Some commenters agree with us, and some don't. But some are just downright offensive. That's where we're going to concentrate right now because there's a big ball of steam building that needs to be released before I take a deep breath and calmly wade back in.
It's the special interests that claim to speak for landowners. Who the heck are these people and where do they get off claiming to speak for people they have never met, never spoken to, or interacted with in any way?
We'll start off light with what I'm going to call the "Big Green" comments. These were signed by the typical environmental advocacy industry sycophants (yes, it's an industry since it supports itself with grants from corporations that will financially benefit from the ideas pushed forward.) Just to name a few: Sierra Club, NRDC, EarthJustice, Conservation Law Foundation, and Acadia Center. These self-serving blowhards commented:
"...we believe that the Commission’s Office of Public Participation is well positioned to play a leading role in ensuring that stakeholder concerns are heard early and are meaningfully addressed, and to develop principles and guidelines that strike an appropriate balance between addressing stakeholder concerns while also ensuring that transmission can be built at a speed and scope commensurate with the need to rapidly expand the transmission system and decarbonize the grid within the next 15 years, consistent with the United States’ goal of reaching 100 percent carbon-free electricity by 2035.
Who are Big Green to tell FERC how we shall be "addressed"? Moreover what makes them think this will be successful? It won't. Big Green doesn't know crap about opposition to transmission. In fact, they've recently been showing up in state permitting proceedings as cheerleaders for more transmission. Would any landowner in his right mind let The Sierra Club represent his interests in a transmission line siting case?

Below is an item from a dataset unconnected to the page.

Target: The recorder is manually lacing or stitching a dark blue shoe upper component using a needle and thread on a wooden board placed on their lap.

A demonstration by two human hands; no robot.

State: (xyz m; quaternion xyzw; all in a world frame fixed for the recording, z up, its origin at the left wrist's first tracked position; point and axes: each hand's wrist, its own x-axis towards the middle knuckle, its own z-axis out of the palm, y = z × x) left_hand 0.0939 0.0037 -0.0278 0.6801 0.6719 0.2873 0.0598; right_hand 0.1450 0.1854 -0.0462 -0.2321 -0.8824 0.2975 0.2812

Think you're mad now? Think again, because the Niskanen Center puts the Big Green blowhards to shame. If you're a regular blog reader, you won't be surprised in the least to find out that Niskanen is pretending that it represents landowners affected by new transmission. Niskanen has had ZERO interaction with any transmission opposition groups. That's probably because, like Big Green, they are cheerleading for more transmission. Also stuff like this:
In doing so, expanding the total land area required for electric generation (apart from transmission) by a factor of 13, with wind and solar taking up 590,000 square kilometers, an area roughly equal to the size of Connecticut, Illinois, Indiana, Kentucky, Massachusetts, Ohio, Rhode Island, and Tennessee put together.
But not knowing squat about transmission opposition doesn't stop Niskanen from being an expert at it. Why, Niskanen devoted a whole half-day to a workshop discussing ways to build an equally astounding amount of new transmission in the shortest time possible. Wow! A whole half-day? I've been doing this for 13 years now, and I still haven't learned everything, but I have learned a damn site more than Niskanen. Niskanen's plan is completely pointless when it comes to landowners and will do nothing but create more layers of delay. But don't let that stop them...
Here's one particularly annoying passage from their "report."
Community attitudes are shaped by perceptions of project impacts on land, culture, landscape, aesthetics, and wildlife; noise, health, and safety; and economic factors such as landowner compensation, employment, tax revenues, and property values.
Here's another:
For some new projects, communities ask for financial assistance for a new fire station or library or park.
There's more... lots more... infuriating comments that could only be made by someone with their head shoved so far up their own keister that the oxygen levels are getting low.
What else could explain how their prattle about Clean Line Energy Partners is in need of a serious fact check? For example:
The Clean Line proposals traversed multiple states with some new rights-of-way
How about this?
CleanLine Energy Partners participated in a public-private partnership with the U.S. DOE that provided financial support and federal siting authority through a provision in Section 1222 of the EPAct of 2005. This partnership was revoked when the administration changed in 2016. Though this dissolution followed a series of setbacks for the project, the political risks of executive branch solutions are salient.
Which bring us to the conclusion... Niskanen does not speak for landowners affected by new transmission, and never will. Shut up, and sit down, you bombastic blowhards.
Okay, I feel better now. I'm going back in... if you don't hear from me for a while, toss me a rope. I may have gotten lost in there.